Plasticity of thalamocortical (TC) synapses is robust during early development and becomes limited in the adult brain. We previously reported that a short duration of deafening strengthens TC synapses in the primary visual cortex (V1) of adult mice. Here, we demonstrate that deafening restores NMDA receptor (NMDAR)-dependent long-term potentiation (LTP) of TC synapses onto principal neurons in V1 layer 4 (L4), which is accompanied by an increase in NMDAR function. In contrast, deafening did not recover long-term depression (LTD) at TC synapses. Potentiation of TC synapses by deafening is absent in parvalbumin-positive (PV+) interneurons, resulting in an increase in feedforward excitation to inhibition (E/I) ratio. Furthermore, we found that a brief duration of deafening adult mice recovers rapid ocular dominance plasticity (ODP) mainly by accelerating potentiation of the open-eye responses. Our results suggest that cross-modal sensory deprivation promotes adult cortical plasticity by specifically recovering TC-LTP and increasing the E/I ratio.
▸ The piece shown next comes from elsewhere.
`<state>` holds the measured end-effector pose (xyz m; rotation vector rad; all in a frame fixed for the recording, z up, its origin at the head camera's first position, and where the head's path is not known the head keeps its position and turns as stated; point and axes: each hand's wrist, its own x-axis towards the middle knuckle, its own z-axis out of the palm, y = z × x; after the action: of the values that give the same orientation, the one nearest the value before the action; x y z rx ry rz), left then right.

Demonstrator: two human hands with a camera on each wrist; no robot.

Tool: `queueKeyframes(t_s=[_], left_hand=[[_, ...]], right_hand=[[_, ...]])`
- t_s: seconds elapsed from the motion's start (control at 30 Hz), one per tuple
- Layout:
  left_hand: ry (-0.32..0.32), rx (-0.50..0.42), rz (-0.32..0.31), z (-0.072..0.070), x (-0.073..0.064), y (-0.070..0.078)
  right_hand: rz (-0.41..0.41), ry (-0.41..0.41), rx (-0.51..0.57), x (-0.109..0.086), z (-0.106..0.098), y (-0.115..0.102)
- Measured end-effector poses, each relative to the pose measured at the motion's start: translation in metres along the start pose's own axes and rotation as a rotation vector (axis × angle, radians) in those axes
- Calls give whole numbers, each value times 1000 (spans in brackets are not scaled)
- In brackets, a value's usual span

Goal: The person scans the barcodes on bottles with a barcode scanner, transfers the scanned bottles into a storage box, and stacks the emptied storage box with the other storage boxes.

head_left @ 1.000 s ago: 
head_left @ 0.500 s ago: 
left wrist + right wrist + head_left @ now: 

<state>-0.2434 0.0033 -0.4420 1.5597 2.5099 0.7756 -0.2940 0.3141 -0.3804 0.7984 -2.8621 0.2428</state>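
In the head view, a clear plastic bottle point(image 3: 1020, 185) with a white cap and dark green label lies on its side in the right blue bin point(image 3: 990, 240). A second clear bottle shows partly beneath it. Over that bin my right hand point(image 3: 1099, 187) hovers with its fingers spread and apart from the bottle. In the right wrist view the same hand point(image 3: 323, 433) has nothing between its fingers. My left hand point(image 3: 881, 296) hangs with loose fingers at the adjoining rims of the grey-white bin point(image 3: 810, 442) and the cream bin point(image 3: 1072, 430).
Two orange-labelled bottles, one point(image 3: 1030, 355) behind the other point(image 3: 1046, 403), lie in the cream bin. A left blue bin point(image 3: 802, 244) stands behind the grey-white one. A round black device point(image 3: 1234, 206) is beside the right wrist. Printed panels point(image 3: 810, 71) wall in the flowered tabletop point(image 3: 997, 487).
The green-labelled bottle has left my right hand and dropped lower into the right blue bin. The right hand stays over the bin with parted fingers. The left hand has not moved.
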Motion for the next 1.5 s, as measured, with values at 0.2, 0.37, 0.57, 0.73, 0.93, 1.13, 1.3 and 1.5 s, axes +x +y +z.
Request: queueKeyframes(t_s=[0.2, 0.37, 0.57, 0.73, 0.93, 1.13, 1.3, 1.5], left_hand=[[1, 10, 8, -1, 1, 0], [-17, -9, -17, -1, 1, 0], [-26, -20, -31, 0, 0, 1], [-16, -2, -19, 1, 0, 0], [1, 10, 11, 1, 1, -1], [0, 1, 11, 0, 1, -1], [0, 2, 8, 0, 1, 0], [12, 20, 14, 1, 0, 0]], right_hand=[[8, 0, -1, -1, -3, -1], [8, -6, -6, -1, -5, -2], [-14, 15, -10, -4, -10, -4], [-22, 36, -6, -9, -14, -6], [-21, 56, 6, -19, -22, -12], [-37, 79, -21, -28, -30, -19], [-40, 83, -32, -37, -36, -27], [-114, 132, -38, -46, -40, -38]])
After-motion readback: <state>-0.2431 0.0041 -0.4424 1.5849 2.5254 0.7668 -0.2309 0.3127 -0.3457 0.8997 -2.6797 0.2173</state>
Thalamocortical (TC) inputs convey sensory information to the cortex for
further processing and are shaped by sensory experience during a defined early
developmental period (Barkat et al., 2011;
Crair and Malenka, 1995). Notably, across
different sensory cortices, TC synapses in layer 4 (L4) exhibit the earliest and
shortest critical period that precedes synaptic plasticity in other layers, which
often persists through adulthood (Barkat et al.,
2011; Barth and Malenka, 2001;
Crair and Malenka, 1995; Desai et al., 2002; Goel
and Lee, 2007; Jiang et al.,
2007). Therefore, the loss of TC synaptic plasticity may be an essential
factor contributing to the limited ability of the adult brain to undergo plasticity.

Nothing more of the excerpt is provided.